Hi,
I could develop a code using C and CUDA for allocating a page-locked (pinned) memory and transfer data from host to device in a much more speed. Now I’m trying to port it to Java using JCuda, but I’m not sure how to do it. I have follow others posts here like Mapped Memory. But the problem is how can I use the pitch (stride) like I have used in C code:
float * h_instances = NULL;
cudaMallocHost((void **) &h_instances, NUM_INSTANCES * NUM_ATT * sizeof(float));
//....
// Load some data into h_instances
//....
float *d_instances;
size_t d_pitchBytes;
size_t h_pitchBytes = NUM_INSTANCES * sizeof(float);
cudaMallocPitch((void **) &d_instances, &d_pitchBytes, NUM_INSTANCES * sizeof(float), NUM_ATT)
// Then copy to device
cudaMemcpy2D(d_instances, d_pitchBytes, h_instances, h_pitchBytes, NUM_INSTANCES * sizeof(float), NUM_ATT, cudaMemcpyHostToDevice);
I have following the example at: https://developer.nvidia.com/content/how-optimize-data-transfers-cuda-cc for C code.
In Java I did:
Pointer h_instances = new Pointer();
JCuda.cudaHostAlloc(h_instances, NUM_INSTANCES * NUM_ATT * Sizeof.FLOAT, JCuda.cudaHostAllocDefault);
Pointer d_instances = new Pointer();
JCuda.cudaHostGetDevicePointer(d_instances, h_instances, 0); //Here d_instances has same size of h_instances, but I would like it padding for coalesced memory access.

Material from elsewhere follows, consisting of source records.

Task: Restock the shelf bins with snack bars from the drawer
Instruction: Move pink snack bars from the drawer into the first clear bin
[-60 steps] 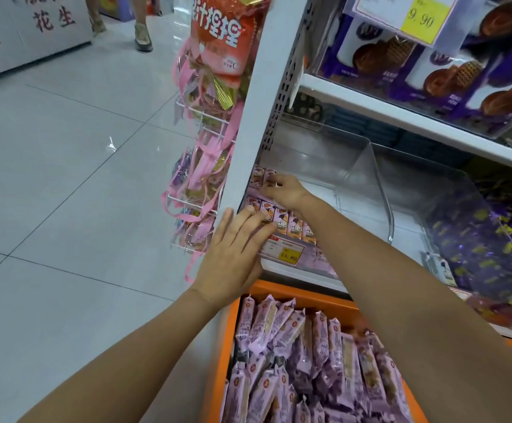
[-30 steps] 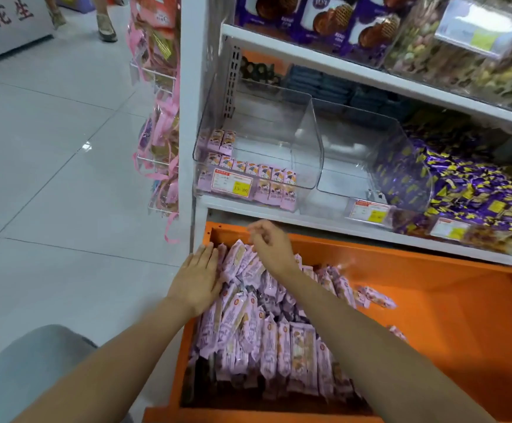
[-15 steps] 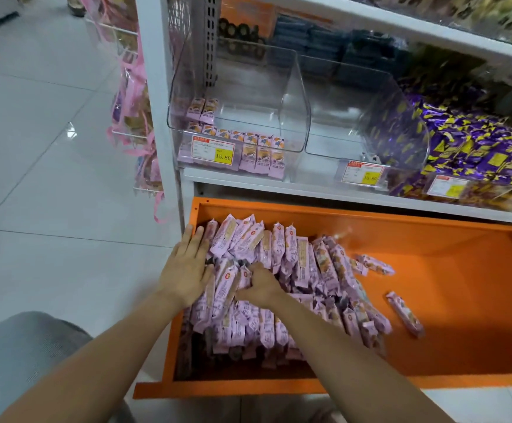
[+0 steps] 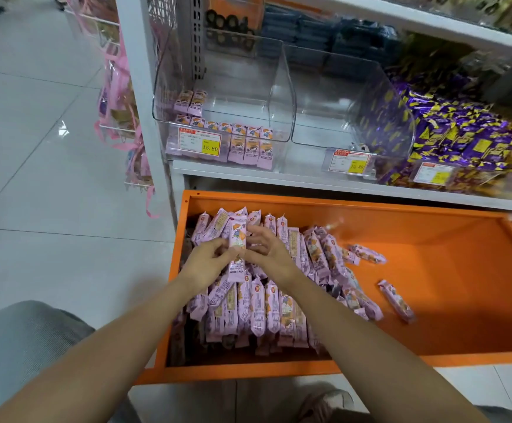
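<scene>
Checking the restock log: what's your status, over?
Left hand and right hand pinch one snack bar over the drawer pile. Leftmost bin: one front row, two bars behind. Nothing blocking its opening.

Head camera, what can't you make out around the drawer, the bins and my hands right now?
- Head view: price tag small print, too small; only 15.80 reads.
- Head view: lower layers in the drawer, buried under the snack bars.
- Head view: whether the right hand grips the upright bar or only touches it; its fingers overlap the wrapper.
- Head view: goods on the top shelf, cut off by the upper edge.
</scene>
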`<move>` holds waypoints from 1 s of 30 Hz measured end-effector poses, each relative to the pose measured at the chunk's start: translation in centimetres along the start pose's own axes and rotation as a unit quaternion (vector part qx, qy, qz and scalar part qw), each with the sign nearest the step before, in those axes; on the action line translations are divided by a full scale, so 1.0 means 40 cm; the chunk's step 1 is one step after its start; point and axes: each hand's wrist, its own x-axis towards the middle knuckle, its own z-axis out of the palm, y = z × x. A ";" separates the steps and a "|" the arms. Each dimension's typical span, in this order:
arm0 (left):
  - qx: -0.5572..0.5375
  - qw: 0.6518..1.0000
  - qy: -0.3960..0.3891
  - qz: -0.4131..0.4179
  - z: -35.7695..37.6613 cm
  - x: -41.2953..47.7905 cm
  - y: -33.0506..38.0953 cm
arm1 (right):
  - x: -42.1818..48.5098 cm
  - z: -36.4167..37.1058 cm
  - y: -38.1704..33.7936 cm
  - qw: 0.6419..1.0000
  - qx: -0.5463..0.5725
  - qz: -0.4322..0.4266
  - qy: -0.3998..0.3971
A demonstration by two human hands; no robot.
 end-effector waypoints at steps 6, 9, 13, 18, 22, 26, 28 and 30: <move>0.009 0.998 0.032 -0.047 0.010 -0.003 -0.007 | -0.009 -0.023 0.068 0.965 -0.242 0.078 0.066; 0.010 0.997 0.036 -0.066 0.018 -0.012 -0.009 | -0.026 -0.020 0.119 0.901 -0.383 0.200 -0.032; 0.000 0.997 0.014 -0.078 0.026 -0.023 -0.004 | -0.041 0.003 0.151 0.842 -0.478 0.235 -0.089; -0.033 0.995 -0.003 -0.092 0.022 -0.033 -0.006 | -0.039 -0.018 0.145 0.921 -0.318 0.221 -0.036; -0.096 0.988 -0.009 -0.123 0.016 -0.023 -0.012 | -0.056 -0.054 0.084 0.991 -0.021 0.134 0.012; -0.145 0.979 -0.006 -0.140 0.022 -0.014 0.008 | -0.060 -0.063 0.026 0.996 0.050 0.049 0.057; -0.177 0.974 -0.012 -0.139 0.027 -0.010 0.017 | -0.058 -0.060 0.017 0.996 0.053 0.035 0.066; -0.192 0.971 -0.012 -0.139 0.029 -0.008 0.027 | -0.061 -0.054 0.010 0.996 0.043 0.018 0.077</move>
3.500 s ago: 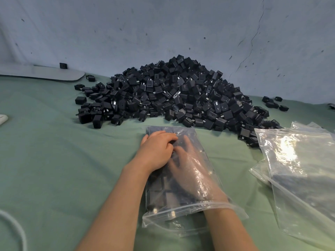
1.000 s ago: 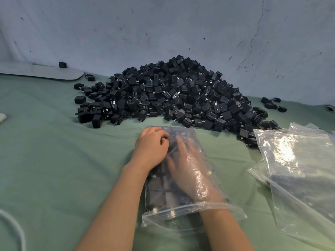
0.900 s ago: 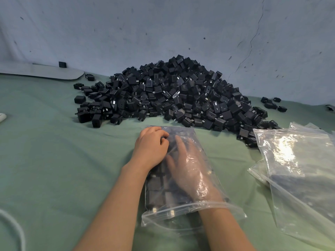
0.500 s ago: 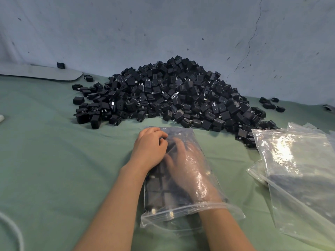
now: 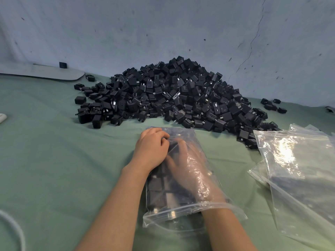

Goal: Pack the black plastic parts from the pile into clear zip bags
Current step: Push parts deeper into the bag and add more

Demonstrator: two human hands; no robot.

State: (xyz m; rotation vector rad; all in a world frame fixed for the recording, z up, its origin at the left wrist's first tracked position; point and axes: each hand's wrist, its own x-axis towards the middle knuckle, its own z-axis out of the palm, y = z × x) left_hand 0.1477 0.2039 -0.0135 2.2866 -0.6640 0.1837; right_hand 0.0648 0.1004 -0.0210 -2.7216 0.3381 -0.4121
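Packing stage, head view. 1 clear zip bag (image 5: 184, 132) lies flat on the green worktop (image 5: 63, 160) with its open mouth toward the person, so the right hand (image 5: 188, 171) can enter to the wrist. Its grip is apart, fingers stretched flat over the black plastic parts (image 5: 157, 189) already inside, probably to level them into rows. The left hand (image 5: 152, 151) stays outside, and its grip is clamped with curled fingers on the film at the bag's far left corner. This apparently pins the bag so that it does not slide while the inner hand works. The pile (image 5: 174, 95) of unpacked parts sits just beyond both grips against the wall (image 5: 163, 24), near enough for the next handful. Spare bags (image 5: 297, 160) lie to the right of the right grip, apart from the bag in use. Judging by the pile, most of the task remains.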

FloatBuffer floatBuffer = h_instances.getByteBuffer(0, NUM_INSTANCES * NUM_ATT * Sizeof.FLOAT).order(ByteOrder.nativeOrder()).asFloatBuffer();
// ....
// Add data to floatBuffer (this data will be available at device???)
// ....
// The code bellow is what I did without using Pinned Memory...
// I need the pitch to propertly coalesce memory access...
//l ong[] d_pitchBytes = new long[1];
// long h_pitchBytes = NUM_INSTANCES * Sizeof.FLOAT;
// Transposed to coalesce memory access
// cudaMallocPitch(d_instances, d_pitchBytes, NUM_INSTANCES * Sizeof.FLOAT, NUM_ATT);
// JCuda.cudaMemcpy2D(d_instances, d_pitchBytes[0], Pointer.to(h_instances), h_pitchBytes, NUM_INSTANCES * Sizeof.FLOAT, NUM_ATT, cudaMemcpyKind.cudaMemcpyHostToDevice);
But, how Can I do it? I mean, allocate pinned memory considering the pitch (stride) ?? In C code this is very transparent, since I don’t need to considering the pitch outsite the device code for iterate over the data…I’m thiking in padding the host array manually, but I’m not confortable with doing it. There another way to create a pinned memory in JCuda that uses the stride in considerationg when allocating memory?? Am I doing some thing wrong ??
thansk.